Stored items from a collection:
========
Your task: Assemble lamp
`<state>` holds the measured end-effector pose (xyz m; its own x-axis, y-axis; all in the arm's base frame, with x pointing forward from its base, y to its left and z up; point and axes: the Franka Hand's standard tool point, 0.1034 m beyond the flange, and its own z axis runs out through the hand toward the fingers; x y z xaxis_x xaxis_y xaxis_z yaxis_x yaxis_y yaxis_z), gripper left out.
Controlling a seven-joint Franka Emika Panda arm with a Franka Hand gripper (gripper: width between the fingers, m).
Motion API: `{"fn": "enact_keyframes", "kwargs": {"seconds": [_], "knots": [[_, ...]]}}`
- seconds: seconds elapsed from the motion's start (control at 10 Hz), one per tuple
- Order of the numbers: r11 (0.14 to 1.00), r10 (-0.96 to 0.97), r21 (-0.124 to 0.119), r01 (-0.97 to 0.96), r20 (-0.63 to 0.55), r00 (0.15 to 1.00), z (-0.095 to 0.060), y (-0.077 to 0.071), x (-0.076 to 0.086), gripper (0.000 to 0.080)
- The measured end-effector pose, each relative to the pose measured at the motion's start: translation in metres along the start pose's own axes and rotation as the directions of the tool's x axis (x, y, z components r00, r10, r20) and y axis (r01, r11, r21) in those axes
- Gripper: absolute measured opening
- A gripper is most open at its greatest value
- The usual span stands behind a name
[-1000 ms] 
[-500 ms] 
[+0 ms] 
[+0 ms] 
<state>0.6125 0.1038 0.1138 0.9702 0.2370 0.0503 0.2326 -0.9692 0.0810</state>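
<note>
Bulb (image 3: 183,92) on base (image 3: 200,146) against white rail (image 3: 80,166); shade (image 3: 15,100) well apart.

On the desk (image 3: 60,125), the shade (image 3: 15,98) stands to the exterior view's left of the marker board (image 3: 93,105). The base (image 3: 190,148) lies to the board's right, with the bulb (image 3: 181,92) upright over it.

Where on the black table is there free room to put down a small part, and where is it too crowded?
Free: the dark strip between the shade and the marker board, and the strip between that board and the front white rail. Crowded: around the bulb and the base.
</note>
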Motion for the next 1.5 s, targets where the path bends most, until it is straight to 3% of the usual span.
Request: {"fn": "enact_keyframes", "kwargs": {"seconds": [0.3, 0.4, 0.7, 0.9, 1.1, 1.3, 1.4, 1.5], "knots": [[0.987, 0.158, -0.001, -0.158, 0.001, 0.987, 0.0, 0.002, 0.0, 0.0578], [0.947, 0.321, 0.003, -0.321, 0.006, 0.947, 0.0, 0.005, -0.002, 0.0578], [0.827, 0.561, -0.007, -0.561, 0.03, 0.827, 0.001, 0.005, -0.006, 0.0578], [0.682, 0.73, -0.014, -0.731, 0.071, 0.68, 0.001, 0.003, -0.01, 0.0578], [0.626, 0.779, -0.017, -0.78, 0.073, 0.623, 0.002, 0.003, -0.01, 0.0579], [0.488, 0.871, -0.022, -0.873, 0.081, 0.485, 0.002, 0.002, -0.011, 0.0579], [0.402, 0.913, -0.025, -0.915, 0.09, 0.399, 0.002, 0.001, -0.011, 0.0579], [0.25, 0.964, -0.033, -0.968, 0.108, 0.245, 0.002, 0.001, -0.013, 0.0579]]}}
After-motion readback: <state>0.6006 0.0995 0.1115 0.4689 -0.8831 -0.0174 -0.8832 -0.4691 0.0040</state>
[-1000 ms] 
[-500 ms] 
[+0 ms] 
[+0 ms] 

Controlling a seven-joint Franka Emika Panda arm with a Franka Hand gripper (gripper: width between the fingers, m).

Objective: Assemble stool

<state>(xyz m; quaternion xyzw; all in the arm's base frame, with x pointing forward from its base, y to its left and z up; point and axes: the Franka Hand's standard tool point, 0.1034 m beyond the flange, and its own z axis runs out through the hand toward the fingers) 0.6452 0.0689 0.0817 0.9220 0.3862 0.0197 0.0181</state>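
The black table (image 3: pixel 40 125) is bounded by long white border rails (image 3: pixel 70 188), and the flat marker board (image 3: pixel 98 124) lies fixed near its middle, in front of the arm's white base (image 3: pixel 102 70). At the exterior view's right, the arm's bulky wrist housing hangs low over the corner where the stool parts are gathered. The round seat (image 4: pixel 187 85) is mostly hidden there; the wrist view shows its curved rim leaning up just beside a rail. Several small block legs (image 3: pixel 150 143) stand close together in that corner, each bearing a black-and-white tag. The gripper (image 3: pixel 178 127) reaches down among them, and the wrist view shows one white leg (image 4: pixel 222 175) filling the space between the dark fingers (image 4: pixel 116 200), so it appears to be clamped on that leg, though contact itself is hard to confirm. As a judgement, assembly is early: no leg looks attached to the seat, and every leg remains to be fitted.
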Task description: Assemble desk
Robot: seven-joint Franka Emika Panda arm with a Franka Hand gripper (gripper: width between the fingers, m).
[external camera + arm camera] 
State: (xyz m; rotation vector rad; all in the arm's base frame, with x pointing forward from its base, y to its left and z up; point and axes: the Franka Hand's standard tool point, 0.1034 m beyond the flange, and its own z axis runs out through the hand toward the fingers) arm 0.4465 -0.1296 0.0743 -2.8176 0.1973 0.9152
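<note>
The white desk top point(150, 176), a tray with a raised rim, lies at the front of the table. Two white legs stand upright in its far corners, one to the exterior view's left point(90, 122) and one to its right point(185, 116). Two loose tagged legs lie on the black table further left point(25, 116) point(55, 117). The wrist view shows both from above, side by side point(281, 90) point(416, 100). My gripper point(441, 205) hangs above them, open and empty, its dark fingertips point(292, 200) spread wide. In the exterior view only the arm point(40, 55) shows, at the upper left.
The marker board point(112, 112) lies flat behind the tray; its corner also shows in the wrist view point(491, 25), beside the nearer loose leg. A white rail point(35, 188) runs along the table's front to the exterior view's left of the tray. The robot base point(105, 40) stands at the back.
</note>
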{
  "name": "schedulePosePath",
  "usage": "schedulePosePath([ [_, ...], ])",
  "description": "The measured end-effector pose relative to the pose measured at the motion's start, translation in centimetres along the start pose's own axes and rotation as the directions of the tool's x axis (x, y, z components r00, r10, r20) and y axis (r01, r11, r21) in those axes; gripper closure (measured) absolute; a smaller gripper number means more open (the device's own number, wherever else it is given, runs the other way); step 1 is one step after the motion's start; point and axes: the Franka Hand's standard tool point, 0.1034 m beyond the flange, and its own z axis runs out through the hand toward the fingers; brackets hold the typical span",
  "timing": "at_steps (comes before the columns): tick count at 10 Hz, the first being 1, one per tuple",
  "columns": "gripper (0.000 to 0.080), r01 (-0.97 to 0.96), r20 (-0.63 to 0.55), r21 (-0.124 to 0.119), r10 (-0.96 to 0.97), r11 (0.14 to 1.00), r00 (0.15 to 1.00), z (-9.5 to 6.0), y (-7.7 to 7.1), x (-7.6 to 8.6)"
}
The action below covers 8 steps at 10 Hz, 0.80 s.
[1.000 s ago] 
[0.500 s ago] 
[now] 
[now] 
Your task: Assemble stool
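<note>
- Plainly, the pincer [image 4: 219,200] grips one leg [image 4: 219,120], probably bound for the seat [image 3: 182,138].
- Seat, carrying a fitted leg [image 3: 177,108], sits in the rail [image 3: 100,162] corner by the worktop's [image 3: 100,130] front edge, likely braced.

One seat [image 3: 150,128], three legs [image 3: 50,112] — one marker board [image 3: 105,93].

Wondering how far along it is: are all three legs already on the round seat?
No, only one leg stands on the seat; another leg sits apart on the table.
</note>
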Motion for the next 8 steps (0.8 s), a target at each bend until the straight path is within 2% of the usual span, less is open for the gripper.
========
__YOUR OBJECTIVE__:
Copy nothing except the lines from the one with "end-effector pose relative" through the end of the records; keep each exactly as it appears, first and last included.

__ANSWER FOR THE TASK__:
  "description": "The measured end-effector pose relative to the pose measured at the motion's start, translation in centimetres along the start pose's own axes and rotation as the directions of the tool's x axis (x, y, z components r00, r10, r20) and y axis (r01, r11, r21) in those axes; gripper closure (measured) absolute; a smaller gripper number means more open (the device's own number, wherever else it is given, runs the other way); step 1 is one step after the motion's start; point and axes: the Franka Hand's standard tool point, 0.1034 m beyond the flange, and its own z axis runs out through the hand toward the fingers; brackets hold the typical span",
  "timing": "at_steps (comes before the columns): tick count at 10 Hz, the first being 1, one per tuple",
  "columns": "gripper (0.000 to 0.080), r01 (-0.97 to 0.96), r20 (-0.63 to 0.55), r21 (-0.124 to 0.119), r10 (-0.96 to 0.97), r11 (0.14 to 1.00), r00 (0.15 to 1.00), z (-9.5 to 6.0), y (-7.7 to 7.1), x (-7.6 to 8.6)"
}
The action below covers 8 steps at 10 Hz, 0.80 s.
[1.000 s ago] 
[0.500 s ago] 
[now] 
[now] 
Your task: Assemble stool
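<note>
- Plainly, the pincer [image 4: 219,200] grips one leg [image 4: 219,120], probably bound for the seat [image 3: 182,138].
- Seat, carrying a fitted leg [image 3: 177,108], sits in the rail [image 3: 100,162] corner by the worktop's [image 3: 100,130] front edge, likely braced.

One seat [image 3: 150,128], three legs [image 3: 50,112] — one marker board [image 3: 105,93].

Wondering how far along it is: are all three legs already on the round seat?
No, only one leg stands on the seat; another leg sits apart on the table.
</note>
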Motion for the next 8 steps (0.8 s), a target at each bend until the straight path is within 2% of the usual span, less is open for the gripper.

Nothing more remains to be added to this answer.